Live concert performances, especially in intimate settings, deliver powerful musical and visual experiences. They surge and subside, encompassing quiet, loud, slow, fast, familiar or unfamiliar passages. But which point in the performance represents the decisive musical moment, when the artist is truly immersed in their art? When does pressing the shutter-release capture the very essence of the performance? In my opinion, the eyes have it.
Performing long, technically demanding classical works from memory, such as piano or cello concertos, ranks high on the list of supreme human accomplishments. Improvising inspiring jazz solos on piano, guitar or saxophone, keeping the form and remaining within the tune’s harmonic framework, means performing at the limits of human skill and creativity.
These musical feats impose varying degrees of cognitive demand on the performer. They are translating musical information stored in their heads into intricate muscle movements in their fingers or vocal cords. Often, this takes place at breathtaking speed, while listening intently to the sounds they, and sometimes other musicians, are making. Those playing instruments relying on resonance, such as violin or cello, are also processing feedback from physical sensations experienced while holding it.

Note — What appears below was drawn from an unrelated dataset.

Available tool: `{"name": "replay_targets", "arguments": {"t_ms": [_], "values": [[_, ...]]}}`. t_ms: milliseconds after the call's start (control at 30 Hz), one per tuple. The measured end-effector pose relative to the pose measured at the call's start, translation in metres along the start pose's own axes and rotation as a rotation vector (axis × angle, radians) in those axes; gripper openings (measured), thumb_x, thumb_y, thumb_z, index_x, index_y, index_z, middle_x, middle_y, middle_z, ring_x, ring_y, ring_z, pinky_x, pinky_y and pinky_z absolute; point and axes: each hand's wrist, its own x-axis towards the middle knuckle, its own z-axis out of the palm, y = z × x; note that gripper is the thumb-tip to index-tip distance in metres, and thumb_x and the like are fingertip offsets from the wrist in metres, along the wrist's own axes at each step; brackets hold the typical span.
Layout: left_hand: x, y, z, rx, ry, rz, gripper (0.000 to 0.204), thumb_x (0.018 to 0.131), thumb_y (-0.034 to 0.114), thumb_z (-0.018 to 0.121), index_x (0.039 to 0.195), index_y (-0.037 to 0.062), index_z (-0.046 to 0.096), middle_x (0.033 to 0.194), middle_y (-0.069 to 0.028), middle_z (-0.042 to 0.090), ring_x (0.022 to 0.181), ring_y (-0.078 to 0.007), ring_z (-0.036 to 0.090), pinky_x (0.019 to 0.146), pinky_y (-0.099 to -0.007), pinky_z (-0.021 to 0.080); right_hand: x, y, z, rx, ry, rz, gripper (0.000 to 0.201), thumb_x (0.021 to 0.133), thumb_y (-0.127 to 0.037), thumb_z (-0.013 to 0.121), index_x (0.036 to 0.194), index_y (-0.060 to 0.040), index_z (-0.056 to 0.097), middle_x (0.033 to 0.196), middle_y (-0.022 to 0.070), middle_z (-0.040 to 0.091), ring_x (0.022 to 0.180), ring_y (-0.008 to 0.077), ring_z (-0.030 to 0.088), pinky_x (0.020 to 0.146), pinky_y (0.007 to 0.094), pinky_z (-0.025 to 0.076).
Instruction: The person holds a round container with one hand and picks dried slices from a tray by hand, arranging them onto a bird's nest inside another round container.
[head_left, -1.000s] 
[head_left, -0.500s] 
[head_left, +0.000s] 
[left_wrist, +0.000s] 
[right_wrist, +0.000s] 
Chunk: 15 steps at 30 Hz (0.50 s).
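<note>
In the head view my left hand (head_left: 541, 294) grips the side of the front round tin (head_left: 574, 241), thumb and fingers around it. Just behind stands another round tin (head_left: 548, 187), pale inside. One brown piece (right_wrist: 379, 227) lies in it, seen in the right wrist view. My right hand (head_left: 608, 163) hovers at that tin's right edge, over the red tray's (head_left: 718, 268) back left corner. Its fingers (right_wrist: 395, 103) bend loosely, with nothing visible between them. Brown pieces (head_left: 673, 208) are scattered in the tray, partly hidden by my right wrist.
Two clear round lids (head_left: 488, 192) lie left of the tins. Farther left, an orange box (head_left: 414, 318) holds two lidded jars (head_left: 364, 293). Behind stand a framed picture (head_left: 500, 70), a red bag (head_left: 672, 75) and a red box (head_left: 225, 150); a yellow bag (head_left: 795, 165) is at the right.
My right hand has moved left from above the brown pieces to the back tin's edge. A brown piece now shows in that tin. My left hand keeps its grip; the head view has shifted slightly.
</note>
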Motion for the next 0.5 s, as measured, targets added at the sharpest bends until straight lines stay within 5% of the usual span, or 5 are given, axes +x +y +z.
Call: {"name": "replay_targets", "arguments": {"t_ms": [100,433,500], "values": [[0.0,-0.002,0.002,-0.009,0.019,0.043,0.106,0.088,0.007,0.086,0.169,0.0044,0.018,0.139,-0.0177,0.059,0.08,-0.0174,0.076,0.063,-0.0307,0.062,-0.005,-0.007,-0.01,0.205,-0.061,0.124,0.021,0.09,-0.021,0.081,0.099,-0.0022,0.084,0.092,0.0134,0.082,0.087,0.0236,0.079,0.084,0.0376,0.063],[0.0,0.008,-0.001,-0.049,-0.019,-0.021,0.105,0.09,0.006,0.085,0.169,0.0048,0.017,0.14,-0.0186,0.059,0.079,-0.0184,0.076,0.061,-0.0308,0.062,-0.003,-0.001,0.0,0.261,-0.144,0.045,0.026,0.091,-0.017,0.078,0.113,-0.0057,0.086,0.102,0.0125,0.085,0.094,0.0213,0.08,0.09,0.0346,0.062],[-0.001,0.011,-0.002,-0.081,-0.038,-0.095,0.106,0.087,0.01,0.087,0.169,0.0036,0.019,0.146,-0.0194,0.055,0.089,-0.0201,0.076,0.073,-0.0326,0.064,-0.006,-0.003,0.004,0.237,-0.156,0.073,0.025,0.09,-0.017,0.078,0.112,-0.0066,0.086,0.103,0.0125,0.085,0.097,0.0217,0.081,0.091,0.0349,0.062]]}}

Capturing the decisive musical moment
How can a photographer hope to capture a snapshot, a brief moment, representing these bursts of human inspiration?

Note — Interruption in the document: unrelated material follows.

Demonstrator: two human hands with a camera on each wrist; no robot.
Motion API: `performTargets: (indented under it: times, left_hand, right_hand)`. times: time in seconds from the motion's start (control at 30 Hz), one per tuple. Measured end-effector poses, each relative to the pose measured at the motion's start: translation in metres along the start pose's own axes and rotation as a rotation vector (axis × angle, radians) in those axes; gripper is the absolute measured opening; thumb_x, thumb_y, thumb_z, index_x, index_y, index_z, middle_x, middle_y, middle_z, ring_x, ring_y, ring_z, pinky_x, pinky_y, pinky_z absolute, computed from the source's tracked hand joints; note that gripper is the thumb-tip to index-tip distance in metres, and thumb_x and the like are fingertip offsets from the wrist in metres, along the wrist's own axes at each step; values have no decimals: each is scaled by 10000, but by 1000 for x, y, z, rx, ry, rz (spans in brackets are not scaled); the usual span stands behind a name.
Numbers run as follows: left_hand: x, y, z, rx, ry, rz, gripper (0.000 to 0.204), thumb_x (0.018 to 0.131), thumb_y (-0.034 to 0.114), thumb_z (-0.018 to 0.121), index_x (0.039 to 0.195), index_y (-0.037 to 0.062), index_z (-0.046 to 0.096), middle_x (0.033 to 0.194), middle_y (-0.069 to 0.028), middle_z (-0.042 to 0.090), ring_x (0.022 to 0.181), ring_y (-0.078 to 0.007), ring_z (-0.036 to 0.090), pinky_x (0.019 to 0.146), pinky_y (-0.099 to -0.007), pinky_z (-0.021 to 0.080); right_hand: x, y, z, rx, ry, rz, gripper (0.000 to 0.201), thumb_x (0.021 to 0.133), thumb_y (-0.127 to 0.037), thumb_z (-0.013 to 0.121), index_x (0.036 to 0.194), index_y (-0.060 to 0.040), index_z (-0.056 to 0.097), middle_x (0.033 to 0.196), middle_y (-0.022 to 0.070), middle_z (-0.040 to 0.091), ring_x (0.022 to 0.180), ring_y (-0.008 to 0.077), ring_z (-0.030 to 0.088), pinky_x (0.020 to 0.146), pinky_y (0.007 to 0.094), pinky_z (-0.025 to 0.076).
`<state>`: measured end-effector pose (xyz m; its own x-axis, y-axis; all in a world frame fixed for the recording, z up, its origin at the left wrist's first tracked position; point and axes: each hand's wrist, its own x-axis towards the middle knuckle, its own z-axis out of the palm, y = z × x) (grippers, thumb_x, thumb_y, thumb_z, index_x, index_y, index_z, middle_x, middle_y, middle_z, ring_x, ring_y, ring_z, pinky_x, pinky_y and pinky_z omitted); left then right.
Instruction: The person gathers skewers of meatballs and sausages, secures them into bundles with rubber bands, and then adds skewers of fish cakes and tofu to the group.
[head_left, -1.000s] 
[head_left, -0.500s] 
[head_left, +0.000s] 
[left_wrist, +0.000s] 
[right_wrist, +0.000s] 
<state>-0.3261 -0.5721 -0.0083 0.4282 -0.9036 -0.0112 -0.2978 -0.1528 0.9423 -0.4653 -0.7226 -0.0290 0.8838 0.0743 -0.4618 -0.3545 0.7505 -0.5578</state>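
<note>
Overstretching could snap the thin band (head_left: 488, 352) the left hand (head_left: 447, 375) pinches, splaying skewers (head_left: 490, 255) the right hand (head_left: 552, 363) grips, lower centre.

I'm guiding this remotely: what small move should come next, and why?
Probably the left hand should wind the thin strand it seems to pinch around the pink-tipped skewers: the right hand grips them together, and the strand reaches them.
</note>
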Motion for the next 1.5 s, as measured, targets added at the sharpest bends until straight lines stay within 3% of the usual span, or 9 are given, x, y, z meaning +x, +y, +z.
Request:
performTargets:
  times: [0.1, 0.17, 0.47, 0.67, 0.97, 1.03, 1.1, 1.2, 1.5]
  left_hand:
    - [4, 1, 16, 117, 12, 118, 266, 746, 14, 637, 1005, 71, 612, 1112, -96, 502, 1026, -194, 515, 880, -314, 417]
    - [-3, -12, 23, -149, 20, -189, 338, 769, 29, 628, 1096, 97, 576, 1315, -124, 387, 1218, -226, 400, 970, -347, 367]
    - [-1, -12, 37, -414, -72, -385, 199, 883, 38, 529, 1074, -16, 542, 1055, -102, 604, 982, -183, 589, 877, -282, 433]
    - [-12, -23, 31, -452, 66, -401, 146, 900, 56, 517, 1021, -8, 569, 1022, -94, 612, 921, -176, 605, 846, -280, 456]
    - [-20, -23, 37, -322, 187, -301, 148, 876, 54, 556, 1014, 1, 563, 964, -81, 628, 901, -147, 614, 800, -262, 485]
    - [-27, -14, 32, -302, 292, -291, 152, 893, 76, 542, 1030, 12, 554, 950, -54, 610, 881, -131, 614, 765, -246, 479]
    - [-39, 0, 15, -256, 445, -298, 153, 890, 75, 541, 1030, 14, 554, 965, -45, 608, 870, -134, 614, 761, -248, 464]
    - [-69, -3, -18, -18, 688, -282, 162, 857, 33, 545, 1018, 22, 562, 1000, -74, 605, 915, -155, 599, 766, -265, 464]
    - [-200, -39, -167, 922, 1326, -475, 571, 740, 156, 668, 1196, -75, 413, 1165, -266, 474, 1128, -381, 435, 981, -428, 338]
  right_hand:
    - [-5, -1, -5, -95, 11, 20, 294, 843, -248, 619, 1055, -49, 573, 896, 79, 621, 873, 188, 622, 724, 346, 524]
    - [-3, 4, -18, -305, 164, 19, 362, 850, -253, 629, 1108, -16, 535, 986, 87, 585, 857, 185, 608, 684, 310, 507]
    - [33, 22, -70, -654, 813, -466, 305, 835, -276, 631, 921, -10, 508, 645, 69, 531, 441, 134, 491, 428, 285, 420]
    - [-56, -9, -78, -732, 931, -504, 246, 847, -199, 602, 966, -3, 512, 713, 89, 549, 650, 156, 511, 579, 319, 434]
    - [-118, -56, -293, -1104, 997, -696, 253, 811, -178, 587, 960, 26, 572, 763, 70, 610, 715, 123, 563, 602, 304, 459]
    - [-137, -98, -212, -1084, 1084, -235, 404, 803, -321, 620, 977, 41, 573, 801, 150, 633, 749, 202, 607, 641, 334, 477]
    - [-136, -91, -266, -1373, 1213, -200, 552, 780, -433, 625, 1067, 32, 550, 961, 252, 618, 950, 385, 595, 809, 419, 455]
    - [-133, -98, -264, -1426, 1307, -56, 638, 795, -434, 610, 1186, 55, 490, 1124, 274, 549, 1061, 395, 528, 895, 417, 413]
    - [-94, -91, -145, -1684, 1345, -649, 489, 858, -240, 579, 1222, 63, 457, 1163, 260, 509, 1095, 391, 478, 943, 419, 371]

My approach has been to emphasize the musician’s eyes. In particular, their eyes when closed.
Based upon conversations with musical acquaintances, as well as my research, there appear to be several reasons why musicians close their eyes when performing.
Firstly, it’s a strategy for managing that cognitive demand: they are minimising the number of stimulatory inputs received by their brains. Processing images seen through the eyes, particularly faces observed in a crowd, demands considerable mental ‘compute power’. Closing their eyes, perhaps subconsciously, spares musicians from this unnecessary demand. As a result, they can devote more available ‘brainpower’ to their performance.
The emotional journey
A second, in my view more important, reason to account for this ‘eyes closed’ behaviour, is the emotional impact of the music itself. Just as the audience is moved by a beautifully crafted progression to a climactic ‘high C’, musicians are moved by the power of the music they create. A natural human response to experiencing the sublime, particularly in music, seems to be the closing of one’s eyes.
An accomplished musician and teacher shared a final thought. When learning a new piece through extended practise, people learn both the music and the emotion triggered by the music. If they closed their eyes during a particularly moving passage while practising, they will do so while performing.
What effect do these facial expressions, especially the closing of eyes, have on the listening audience? Most people say direct eye-to-eye contact with a musician is not a requirement for enjoying a performance. But as a species, we are highly attuned to the messages conveyed by facial expressions. We therefore naturally enter more deeply into the performance as we see how the music is affecting the performer.
The decisive musical moment seen through closed eyes
So, if a photographer can capture one of these transcendent moments, where, signalled by the musician’s closed eyes, everyone is experiencing the deep emotional impact of the music, they have a fighting chance of distilling the occasion into a single image.
Throughout this article, I have shared my attempts to create such images. The musicians all have their eyes closed. In each case, I believe both musician and audience were on an emotional journey. The emotion experienced might be melancholy, for example, in the adagio movement of a cello concerto. Or, it might be elation, as the band finds its groove and the musical temperature reaches boiling point.
All photographs were taken with Leica cameras and lenses, usually with manual focusing at high ISO and fast shutter speeds. But, technical details aside, in each case I pressed the shutter-release as the musician closed their eyes, entered their inner world, and led the audience on that emotional journey.
I count myself fortunate to have been in the audience, watching, listening to, and photographing these outstanding musicians. Prints of these images are on display at the Coronado Public Library, the venue at which they were taken.